Summary statistics of temporal gaps (seconds)

Statistic Value (seconds)
Mean 109.61
Standard deviation 46,652.38
Minimum 0
25th percentile 1
Median 2
75th percentile 5
95th percentile 5
99th percentile 21
Maximum 1,257,394

Findings: Most pairs of points are recorded very close in time: 50 % are within 2 seconds, 95 % within 5 seconds, and 99 % within 21 seconds, indicating that the majority of observations occur within short intervals in GeoLife data. Only a few very long gaps — up to about 1.26 million seconds (nearly 4 years) — pull the average up to 110 seconds and give a wide spread, so the distribution is strongly right-skewed.


4. Spatial Gap

Description: Spatial gap (also termed “jumping distance”) refers to the distance between consecutive location observations for a single device in LBS data. It is a critical metric for assessing the continuity and reliability of reconstructed travel trajectories. A small spatial gap suggests frequent location updates, while large spatial gaps indicate that a user’s location was not observed for an extended portion of their movement, potentially missing entire trips or key trajectory segments.

Figure Figure description
Gap histogram The horizontal axis represents the distance (in meters) between two adjacent records for a device, and the vertical axis represents the number of records with the corresponding distance. (The upper bound of the horizontal axis is set at the 95th percentile of the gap distribution.)

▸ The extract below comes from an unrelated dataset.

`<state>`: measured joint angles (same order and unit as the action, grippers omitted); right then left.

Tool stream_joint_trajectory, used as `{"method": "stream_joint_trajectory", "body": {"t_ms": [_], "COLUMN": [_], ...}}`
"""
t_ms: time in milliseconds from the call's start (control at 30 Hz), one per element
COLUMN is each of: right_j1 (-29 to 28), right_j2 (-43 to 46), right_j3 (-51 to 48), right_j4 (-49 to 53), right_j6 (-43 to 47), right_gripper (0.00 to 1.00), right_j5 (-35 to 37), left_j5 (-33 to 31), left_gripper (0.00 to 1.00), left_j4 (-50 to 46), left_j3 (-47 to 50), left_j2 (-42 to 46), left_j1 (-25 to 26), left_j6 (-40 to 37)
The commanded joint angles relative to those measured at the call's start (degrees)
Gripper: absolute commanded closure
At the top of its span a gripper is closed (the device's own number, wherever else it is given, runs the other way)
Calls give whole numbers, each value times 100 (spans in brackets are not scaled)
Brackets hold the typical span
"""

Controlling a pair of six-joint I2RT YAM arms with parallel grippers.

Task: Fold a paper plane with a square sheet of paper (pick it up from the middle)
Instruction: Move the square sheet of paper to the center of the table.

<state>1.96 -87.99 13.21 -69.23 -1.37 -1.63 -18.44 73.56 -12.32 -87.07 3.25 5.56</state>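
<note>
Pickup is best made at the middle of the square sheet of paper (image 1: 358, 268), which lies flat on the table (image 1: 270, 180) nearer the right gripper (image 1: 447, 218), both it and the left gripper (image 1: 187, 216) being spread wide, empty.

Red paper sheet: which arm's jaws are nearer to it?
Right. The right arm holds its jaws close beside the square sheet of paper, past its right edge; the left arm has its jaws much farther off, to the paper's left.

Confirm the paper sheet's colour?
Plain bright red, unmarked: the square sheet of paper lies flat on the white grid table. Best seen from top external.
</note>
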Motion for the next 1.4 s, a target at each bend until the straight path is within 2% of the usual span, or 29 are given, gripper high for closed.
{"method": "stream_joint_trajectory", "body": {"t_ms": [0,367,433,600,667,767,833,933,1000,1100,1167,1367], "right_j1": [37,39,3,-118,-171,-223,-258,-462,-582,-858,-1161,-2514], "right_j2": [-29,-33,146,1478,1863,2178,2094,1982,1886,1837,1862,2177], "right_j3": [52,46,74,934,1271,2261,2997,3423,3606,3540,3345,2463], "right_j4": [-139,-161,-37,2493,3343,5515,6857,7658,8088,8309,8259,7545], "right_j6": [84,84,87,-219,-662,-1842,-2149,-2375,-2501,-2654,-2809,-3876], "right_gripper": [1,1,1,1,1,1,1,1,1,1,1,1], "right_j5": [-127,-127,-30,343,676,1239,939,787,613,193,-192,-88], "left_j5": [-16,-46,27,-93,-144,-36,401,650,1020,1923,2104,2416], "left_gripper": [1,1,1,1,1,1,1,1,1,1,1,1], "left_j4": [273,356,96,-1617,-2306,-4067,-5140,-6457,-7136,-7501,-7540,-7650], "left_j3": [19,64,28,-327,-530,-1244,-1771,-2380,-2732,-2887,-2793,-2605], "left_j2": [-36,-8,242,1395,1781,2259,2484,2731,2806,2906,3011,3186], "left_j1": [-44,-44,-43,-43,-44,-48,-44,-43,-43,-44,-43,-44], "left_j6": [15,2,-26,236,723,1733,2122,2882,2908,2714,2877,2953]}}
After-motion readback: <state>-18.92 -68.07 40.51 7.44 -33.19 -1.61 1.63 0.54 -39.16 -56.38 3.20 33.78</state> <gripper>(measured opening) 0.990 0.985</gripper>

Summary statistics of spatial gaps (meters)

Statistic Value (meters)
Mean 73.24
Standard deviation 11,919.00
Minimum 0
25th percentile 2.36
Median 8.73
75th percentile 17.64
95th percentile 66.70
99th percentile 190.95
Maximum 11,129,650

Findings: The spatial gap distribution is strongly right-skewed: the mean distance between consecutive location observations for device is about 73 m, yet the standard deviation exceeds 11 km. The 25th, 50th, and 75th percentiles are roughly 2.4 m, 8.7 m, and 17.6 m, respectively, indicating that three-quarters of gaps are below 18 m. The minimum gap is 0 m, whereas the maximum exceeds 11 000 km, revealing the presence of a small number of extreme long-distance intervals within the data.


5. Precision

The spatial accuracy (uncertainty radius) information is not provided in the GeoLife data, so the spatial precision of the GeoLife data is unknown.


6. Representation

The information about how the 182 users were selected in the GeoLife data has not been found. This group is compared to a larger population of 19,612,368 in Beijing, China, based on the 2010 6th China Census (Source: Data from National Bureau of Statistics of China).

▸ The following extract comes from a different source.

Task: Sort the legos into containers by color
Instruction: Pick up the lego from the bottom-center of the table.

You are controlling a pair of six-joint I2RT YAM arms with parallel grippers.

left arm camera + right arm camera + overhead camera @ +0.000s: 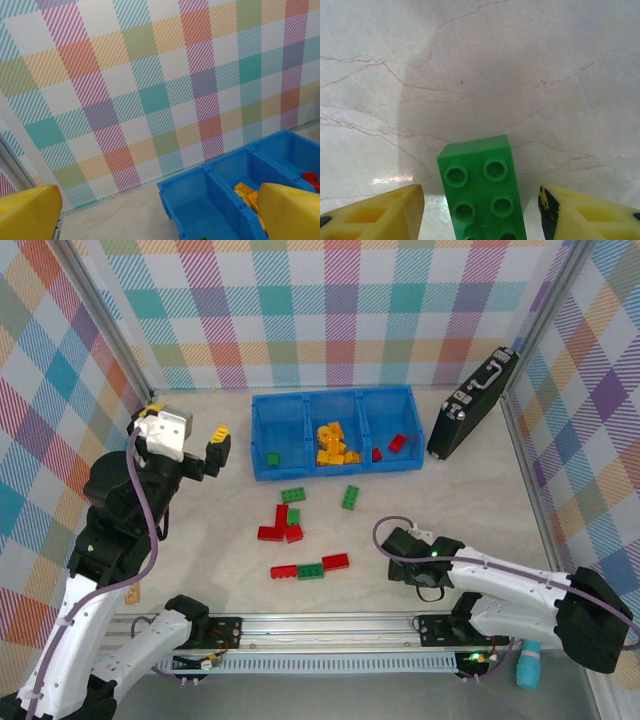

The lack of details on how these 182 users were selected introduces potential representation bias. Without information on the selection criteria, it is unclear whether this sample accurately reflects the broader Beijing population, which may have varied demographics and behaviors. If the sample was not randomly chosen, it could overrepresent certain groups (e.g., tech-savvy individuals) or underrepresent others (e.g., people with limited access to technology), affecting the generalizability of the data to the entire population.